TG set theory is ZF set theory plus Tarski’s axiom, which basically states that every set belongs to some Grothendieck universe. This axiom may sound unreasonably strong, since even the members of these universes imply the existence of further universes. However, set theorists are used to such assumptions. Through the gateway drug of an inaccessible cardinal (which guarantees the existence of one universe), set theorists have become addicted to a vast pharmacopoeia of unimaginably stronger assumptions. Tarski’s axiom turns out to be pretty tame compared with the others. Somehow, it also implies the axiom of choice.

The proof assistant Mizar

During the Cold War, those of us working in the West seldom noticed what was going on in the East not involving missiles and tanks, so the advocates of the QED Project were astonished to discover how much mathematics had already been formalised using a system that they had never heard of: Mizar, from the University of Białystok in Poland.

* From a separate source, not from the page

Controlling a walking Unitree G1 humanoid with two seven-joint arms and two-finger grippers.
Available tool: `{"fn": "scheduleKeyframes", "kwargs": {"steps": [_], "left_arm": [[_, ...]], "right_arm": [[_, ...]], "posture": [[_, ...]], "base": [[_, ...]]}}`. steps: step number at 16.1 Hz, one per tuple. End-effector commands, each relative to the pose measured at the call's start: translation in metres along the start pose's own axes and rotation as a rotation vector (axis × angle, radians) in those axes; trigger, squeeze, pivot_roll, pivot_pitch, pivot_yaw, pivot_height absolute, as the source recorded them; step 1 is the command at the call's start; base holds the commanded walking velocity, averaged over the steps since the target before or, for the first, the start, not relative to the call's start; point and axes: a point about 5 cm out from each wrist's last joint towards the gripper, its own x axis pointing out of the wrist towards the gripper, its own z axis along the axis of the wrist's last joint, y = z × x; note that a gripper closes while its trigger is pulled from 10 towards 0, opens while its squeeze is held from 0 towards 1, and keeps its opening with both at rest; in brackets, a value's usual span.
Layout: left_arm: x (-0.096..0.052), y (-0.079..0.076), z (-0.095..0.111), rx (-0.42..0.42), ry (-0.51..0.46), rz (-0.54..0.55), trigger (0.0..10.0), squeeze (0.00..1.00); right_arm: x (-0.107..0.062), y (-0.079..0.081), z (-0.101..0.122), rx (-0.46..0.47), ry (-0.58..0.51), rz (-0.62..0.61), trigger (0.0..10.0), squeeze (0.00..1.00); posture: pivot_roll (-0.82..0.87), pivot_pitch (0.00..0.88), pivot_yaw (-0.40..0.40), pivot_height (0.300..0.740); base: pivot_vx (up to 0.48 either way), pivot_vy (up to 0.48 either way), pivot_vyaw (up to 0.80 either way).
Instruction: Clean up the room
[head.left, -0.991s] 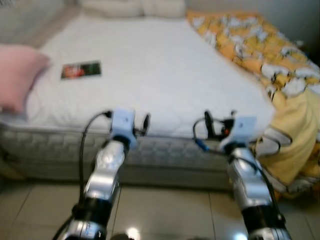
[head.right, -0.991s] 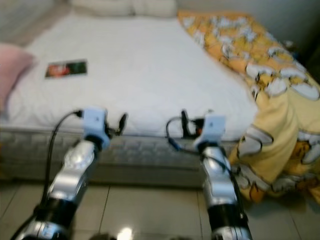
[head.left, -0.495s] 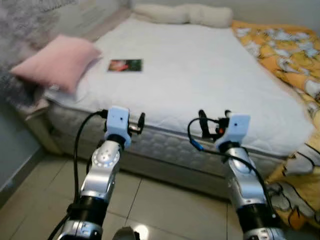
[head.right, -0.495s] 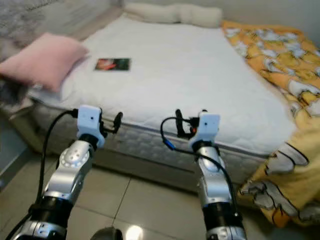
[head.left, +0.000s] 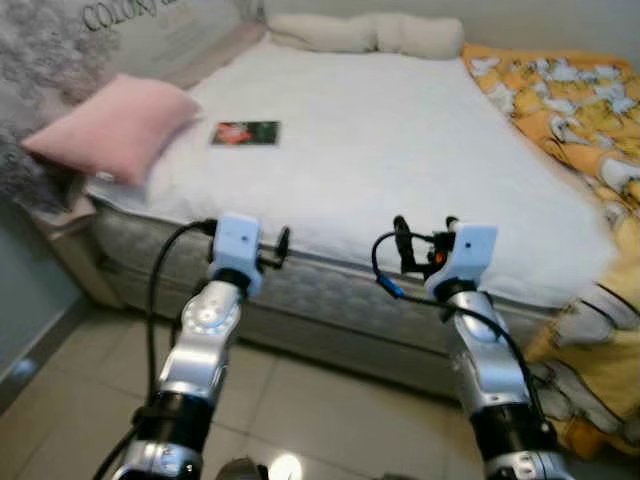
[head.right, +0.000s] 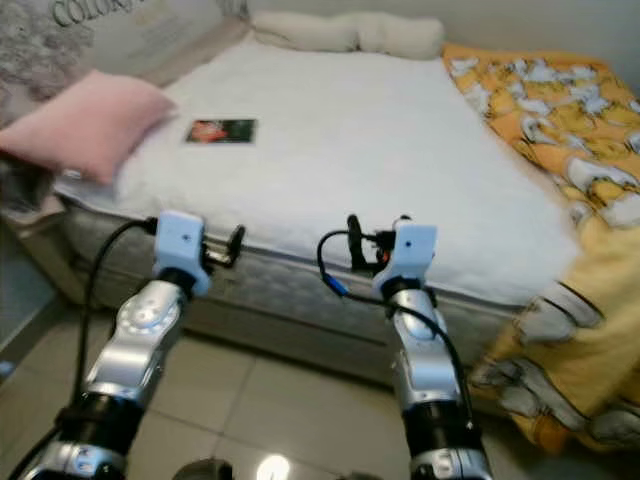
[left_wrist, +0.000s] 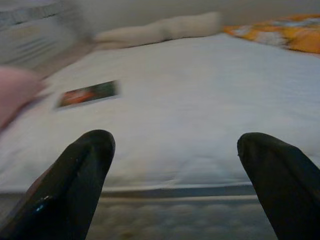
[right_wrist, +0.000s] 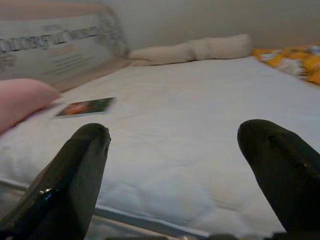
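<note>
Two arms reach forward in your head views, held level above the tiled floor (head.left: 300, 390) just short of the bed (head.left: 400, 150); the left gripper (head.left: 283, 243) and right gripper (head.left: 420, 240) hover at the mattress edge, touching nothing. Your likeliest targets lie on the bed: a small flat booklet or card (head.left: 245, 132) on the white sheet, near the robot's left, just beside a pink pillow (head.left: 110, 125) that overhangs the bed's corner, and a yellow patterned blanket (head.left: 570, 110) sliding off the right side toward the floor. Judge the booklet light, thin and stiff-ish, hard to pinch off soft bedding, so take it by an edge; the pillow is soft and bulky, best grabbed at a corner; the blanket is limp and will drag. From the left wrist view, you see both black fingers (left_wrist: 70, 185) spread wide and empty, with the booklet (left_wrist: 87, 94) well beyond them across the sheet. From the right wrist view, its fingers (right_wrist: 75, 175) are likewise wide apart, holding nothing, the booklet (right_wrist: 85, 107) far ahead beside the pillow (right_wrist: 22, 102).
</note>
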Motion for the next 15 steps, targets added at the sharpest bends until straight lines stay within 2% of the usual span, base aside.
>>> {"fn": "scheduleKeyframes", "kwargs": {"steps": [1,3,6,11,13,15], "left_arm": [[0.0027,0.0007,0.0069,0.026,-0.025,-0.014,10.0,0.00],[0.0026,0.0003,0.0066,0.029,-0.025,-0.019,10.0,0.00],[0.0029,-0.0011,0.0066,0.030,-0.025,-0.022,10.0,0.00],[0.0046,-0.0025,0.0089,0.046,-0.034,-0.031,10.0,0.00],[0.0055,-0.0028,0.0093,0.047,-0.034,-0.031,10.0,0.00],[0.0080,0.0007,0.0084,0.082,-0.025,0.012,10.0,0.00]], "right_arm": [[0.0005,-0.0007,0.0005,0.008,-0.003,-0.010,10.0,0.00],[0.0000,0.0001,-0.0011,-0.005,0.012,-0.007,10.0,0.00],[-0.0007,0.0004,-0.0014,-0.002,0.009,-0.011,10.0,0.00],[-0.0008,0.0014,-0.0001,-0.009,-0.002,-0.006,10.0,0.00],[-0.0008,0.0007,0.0006,-0.006,-0.011,-0.010,10.0,0.00],[-0.0004,0.0007,0.0012,-0.010,-0.013,-0.007,10.0,0.00]], "posture": [[-0.05,0.000,0.003,0.736],[-0.05,0.000,0.005,0.736],[-0.05,0.000,0.003,0.736],[-0.05,0.000,0.004,0.736],[-0.06,0.000,0.005,0.736],[-0.06,0.000,0.005,0.736]], "base": [[0.000,-0.480,0.00],[0.000,-0.476,-0.21],[0.000,-0.470,-0.79],[0.000,-0.466,0.00],[0.000,-0.437,-0.75],[0.000,-0.208,0.00]]}}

It had been created in 1973 by Andrzej Trybulec. It offered a highly flexible language, based on Tarski–Grothendieck set theory, for mathematical concepts and proofs.

The Mizar language was designed to be readable by mathematicians while being strictly formal. Isabelle’s Isar language borrows heavily from Mizar. They are also pronounced similarly (if you are German).

The Mizar Mathematical Library accumulated contributions by a great many authors. Isabelle’s Archive of Formal Proofs is one of several modern-day imitators of the MML. There’s a Historical outline by Bancerek.